Com meu filho em julho de 2018.
Quando encontrei meu filho pela segunda vez
Depois de muitas horas de viagens chegamos à cidade do pequeno sorridente. Um calor sem igual, uma cidadezinha menor do que a pequena Bagé. Mas tudo ali parecia tão suficientemente grande… Ele nos esperava na casa da mãe acolhedora. A melhor calça jeans, tênis e camiseta. Estava lá com um sorriso então tímido. De perto, dava para sentir melhor seus olhos e ver horas de artes de papelão (ele brincava de fazer e jogar aviões de papel). Agora podia ver sua vozinha ao vivo, sentir seus “uai”, ouvir seu cheiro e tocar de perto suas mãozinhas pequenas. Sim, uma confusão de sentidos… É assim que a gente se sente.

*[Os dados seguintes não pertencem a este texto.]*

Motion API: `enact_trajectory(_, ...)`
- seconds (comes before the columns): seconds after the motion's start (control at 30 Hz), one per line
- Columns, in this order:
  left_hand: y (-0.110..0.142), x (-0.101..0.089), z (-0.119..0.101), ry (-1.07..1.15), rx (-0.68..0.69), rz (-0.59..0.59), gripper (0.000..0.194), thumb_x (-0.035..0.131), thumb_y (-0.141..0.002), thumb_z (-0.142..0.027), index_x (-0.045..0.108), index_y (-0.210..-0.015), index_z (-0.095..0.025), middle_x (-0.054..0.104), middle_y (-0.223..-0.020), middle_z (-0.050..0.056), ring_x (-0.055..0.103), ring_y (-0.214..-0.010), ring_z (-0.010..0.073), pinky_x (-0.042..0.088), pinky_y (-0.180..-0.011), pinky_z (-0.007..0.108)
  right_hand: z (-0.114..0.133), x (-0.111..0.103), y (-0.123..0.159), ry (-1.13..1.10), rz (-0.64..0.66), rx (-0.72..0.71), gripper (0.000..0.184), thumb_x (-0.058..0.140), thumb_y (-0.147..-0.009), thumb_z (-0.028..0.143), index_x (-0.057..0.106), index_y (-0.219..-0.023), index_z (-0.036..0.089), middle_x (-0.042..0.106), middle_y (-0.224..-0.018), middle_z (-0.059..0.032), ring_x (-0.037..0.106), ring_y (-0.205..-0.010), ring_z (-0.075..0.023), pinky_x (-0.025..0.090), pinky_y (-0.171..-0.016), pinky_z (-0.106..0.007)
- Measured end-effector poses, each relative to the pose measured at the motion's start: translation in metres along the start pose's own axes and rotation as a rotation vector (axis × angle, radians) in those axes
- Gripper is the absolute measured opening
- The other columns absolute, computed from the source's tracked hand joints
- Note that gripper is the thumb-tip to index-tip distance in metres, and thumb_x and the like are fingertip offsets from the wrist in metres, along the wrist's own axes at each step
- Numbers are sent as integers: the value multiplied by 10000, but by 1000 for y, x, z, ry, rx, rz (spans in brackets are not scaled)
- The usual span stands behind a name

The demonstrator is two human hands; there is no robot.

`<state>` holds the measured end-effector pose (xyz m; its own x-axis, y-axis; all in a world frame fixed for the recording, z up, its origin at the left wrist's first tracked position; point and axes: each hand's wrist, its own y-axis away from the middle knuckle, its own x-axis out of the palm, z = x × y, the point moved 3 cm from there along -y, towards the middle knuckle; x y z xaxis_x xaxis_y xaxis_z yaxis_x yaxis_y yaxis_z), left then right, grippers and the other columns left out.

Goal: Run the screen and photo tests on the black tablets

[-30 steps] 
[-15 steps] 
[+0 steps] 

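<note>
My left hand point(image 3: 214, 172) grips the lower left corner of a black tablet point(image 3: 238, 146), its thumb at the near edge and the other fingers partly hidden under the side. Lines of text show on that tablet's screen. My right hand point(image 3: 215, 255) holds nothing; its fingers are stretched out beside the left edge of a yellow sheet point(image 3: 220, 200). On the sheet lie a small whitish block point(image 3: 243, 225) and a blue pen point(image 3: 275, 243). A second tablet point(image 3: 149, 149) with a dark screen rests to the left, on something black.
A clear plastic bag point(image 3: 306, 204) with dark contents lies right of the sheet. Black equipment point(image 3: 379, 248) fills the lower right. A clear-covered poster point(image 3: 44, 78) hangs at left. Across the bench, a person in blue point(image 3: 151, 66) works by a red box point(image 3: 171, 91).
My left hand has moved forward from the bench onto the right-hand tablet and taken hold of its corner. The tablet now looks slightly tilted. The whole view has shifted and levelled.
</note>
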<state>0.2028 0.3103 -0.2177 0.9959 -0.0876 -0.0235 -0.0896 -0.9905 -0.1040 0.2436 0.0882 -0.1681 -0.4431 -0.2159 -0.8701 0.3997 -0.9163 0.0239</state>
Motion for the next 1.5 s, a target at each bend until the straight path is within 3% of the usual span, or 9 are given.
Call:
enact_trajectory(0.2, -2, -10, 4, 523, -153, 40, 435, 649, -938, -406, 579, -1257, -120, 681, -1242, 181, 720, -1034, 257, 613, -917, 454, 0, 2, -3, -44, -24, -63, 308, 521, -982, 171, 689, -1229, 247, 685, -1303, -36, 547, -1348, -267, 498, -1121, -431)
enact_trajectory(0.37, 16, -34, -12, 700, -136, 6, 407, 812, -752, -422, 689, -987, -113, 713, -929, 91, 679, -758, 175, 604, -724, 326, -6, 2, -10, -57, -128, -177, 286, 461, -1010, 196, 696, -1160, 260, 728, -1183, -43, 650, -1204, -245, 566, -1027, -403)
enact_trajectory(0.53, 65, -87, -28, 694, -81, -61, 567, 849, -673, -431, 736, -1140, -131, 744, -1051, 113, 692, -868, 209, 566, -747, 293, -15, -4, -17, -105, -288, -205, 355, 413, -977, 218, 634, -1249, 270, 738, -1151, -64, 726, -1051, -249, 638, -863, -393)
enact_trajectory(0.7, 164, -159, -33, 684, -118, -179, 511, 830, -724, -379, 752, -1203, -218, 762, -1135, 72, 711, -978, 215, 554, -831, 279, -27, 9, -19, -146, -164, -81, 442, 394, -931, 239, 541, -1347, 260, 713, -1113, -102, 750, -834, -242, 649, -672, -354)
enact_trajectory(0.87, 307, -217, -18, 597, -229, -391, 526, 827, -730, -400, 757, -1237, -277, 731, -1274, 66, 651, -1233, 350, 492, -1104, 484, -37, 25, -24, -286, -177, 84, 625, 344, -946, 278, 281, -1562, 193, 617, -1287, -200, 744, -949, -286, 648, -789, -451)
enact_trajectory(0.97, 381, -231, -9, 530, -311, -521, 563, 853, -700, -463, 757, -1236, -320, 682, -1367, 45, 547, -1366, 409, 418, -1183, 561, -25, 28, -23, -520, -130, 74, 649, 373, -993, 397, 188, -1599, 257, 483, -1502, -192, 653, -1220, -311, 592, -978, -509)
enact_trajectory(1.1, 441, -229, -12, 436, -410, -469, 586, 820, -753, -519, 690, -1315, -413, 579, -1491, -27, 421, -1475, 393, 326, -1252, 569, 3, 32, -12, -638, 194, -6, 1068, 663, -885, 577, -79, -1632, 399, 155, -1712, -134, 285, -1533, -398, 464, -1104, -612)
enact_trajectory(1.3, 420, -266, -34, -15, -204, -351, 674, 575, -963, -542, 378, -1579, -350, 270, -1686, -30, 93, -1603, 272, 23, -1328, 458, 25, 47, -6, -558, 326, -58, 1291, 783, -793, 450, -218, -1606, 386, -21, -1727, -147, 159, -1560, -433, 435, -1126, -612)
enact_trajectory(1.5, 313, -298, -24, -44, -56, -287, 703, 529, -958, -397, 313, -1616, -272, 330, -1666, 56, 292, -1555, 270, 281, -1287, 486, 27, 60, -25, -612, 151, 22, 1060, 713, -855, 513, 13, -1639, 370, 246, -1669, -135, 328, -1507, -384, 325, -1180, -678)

Esta história não vai ter fim
De um interior ao outro, meu filho começou a ter consultas com um novo psicólogo. Foi com Saulo que aprendi o significado do sorriso do meu filho: resiliência. E foi a partir daí que comecei a vivenciar também um pouco do efeito desse tipo de resistência resistente. É quase como se eu estivesse crescendo ao mesmo tempo que meu pequeno filho, abandonando uma infância de apegos, excentricidades e egoísmos. Não sei se um filho transforma suas mães e pais. Sei que meu filho provocou (e ainda provoca) minha transformação. Sei que mães que amam são por seus filhos e filhas transformadas para sempre.

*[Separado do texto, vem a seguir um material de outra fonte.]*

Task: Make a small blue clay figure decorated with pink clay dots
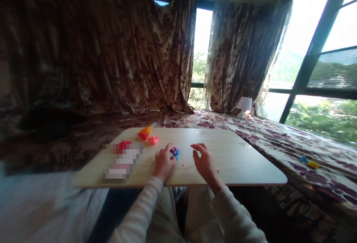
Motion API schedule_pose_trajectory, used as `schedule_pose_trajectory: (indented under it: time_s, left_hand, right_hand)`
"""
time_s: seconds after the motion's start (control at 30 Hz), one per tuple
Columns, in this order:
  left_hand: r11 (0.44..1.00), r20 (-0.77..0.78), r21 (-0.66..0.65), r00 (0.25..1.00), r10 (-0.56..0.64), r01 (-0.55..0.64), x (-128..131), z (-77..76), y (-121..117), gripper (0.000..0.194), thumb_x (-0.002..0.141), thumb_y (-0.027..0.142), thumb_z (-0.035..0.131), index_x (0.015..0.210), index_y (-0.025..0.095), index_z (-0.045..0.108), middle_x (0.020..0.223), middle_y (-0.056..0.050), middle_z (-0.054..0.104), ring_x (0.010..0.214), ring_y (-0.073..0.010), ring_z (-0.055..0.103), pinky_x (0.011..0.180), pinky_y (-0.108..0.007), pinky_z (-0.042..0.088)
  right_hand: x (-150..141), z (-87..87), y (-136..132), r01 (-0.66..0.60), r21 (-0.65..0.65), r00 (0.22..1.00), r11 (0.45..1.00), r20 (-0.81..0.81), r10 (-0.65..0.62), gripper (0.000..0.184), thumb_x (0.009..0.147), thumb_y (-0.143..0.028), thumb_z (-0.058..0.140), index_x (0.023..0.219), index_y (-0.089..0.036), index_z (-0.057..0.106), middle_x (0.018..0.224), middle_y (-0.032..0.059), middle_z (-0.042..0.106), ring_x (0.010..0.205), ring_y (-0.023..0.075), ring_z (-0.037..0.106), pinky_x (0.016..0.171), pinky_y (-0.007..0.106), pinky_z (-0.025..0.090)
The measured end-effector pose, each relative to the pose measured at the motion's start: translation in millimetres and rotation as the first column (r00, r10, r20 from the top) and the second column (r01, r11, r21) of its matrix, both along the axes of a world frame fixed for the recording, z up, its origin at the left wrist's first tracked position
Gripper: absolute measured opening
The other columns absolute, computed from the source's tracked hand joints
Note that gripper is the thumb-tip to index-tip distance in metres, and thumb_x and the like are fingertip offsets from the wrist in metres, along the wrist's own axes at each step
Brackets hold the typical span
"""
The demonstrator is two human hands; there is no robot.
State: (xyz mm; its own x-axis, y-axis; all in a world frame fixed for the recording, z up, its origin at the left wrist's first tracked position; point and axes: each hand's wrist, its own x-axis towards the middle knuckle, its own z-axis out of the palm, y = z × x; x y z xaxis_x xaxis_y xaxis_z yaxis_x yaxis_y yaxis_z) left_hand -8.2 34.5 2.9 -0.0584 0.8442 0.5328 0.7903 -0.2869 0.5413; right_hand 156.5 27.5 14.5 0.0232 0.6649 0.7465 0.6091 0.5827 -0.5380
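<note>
A small blue clay figure (175,151), shaped like a mushroom and dotted with pink spots, is upright on the white folding table (240,157). My left hand (164,163) holds it from the left side, thumb at its base and fingers curled behind. To the right of it, my right hand (203,160) hovers with thumb and forefinger apart, nothing visible between them. Between my hands lies a tiny pink clay ball (183,165). Another pink ball (218,170) rests right of my right wrist.
Crumpled orange-red wrapping (144,133), a pink piece (153,140) and a magenta lump (124,145) lie on the table's left, near a blurred-out flat item (122,165). A white lamp (244,104) stands behind. Blue and yellow pieces (312,165) lie on the patterned cover at right.
</note>
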Motion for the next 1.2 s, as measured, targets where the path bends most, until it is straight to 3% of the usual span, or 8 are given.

Quando soubemos da morte da Wendy, ele me viu chorar e durante vários dias falou sobre como seria se eu o perdesse. Como seria se ele ficasse sem mim. É um medo gigante que toma conta da gente. Mas o que nos conforta é a certeza de que nossa história nunca vai ter fim. Porque nossos corações estarão sempre batendo juntos, fazendo a gente lembrar dos momentos difíceis que nos tornaram mais fortes. Daqueles sorrisos que estão gravados, mas tão gravados, que nem a fotografia os revela tão bem. Porque a fotografia mostra a imagem, mas a nossa memória traz junto o cheiro do sorriso no rosto, o peso do corpo no colo, o aperto da textura na pele. Traz a certeza de que nosso vínculo continuará, porque é de amor; é de resiliência; é de gratidão pelos encontros de vidas.
A mãe de todas as mães, Rosi Prigol, com a pequena Wendy, adotada aos 3 meses e morando no céu desde o ano passado, quando a leucemia a tornou anjinha, aos 9 anos.

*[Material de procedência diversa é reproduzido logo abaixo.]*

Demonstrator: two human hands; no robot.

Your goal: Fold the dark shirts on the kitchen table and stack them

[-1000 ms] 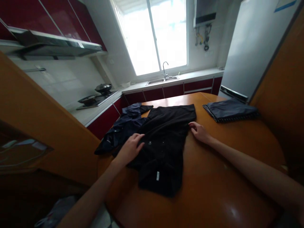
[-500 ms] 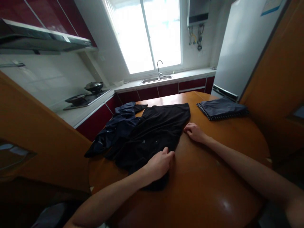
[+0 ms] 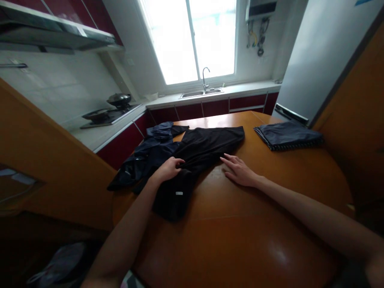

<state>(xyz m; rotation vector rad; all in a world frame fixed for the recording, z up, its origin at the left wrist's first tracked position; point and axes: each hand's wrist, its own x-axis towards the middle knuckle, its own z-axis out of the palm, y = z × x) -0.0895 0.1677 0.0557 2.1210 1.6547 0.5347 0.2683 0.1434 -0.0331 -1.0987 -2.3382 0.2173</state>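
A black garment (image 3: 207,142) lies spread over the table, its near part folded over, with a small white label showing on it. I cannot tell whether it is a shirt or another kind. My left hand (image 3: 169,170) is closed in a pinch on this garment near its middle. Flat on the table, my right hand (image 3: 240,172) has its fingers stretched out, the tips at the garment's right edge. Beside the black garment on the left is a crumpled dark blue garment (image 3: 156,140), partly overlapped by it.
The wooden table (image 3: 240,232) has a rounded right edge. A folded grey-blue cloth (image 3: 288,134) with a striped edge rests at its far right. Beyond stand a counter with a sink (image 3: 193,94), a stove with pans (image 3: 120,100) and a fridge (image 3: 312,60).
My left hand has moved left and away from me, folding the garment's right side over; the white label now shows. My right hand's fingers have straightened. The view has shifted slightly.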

*Breve escrita em gratidão à Rosi Prigol e Gilberto Prigol, por todos os sorrisos e desafios que me trouxe a vida de mãe. Rosi e Gilberto são do Instituto Amigos de Lucas (IAL), organização não governamental que apoia a adoção e é parceira do Grupo de Apoio à Adoção de Bagé (GAAB) desde seus primeiros passos. Este texto foi originalmente publicado em livro em homenagem à Wendy Prigol.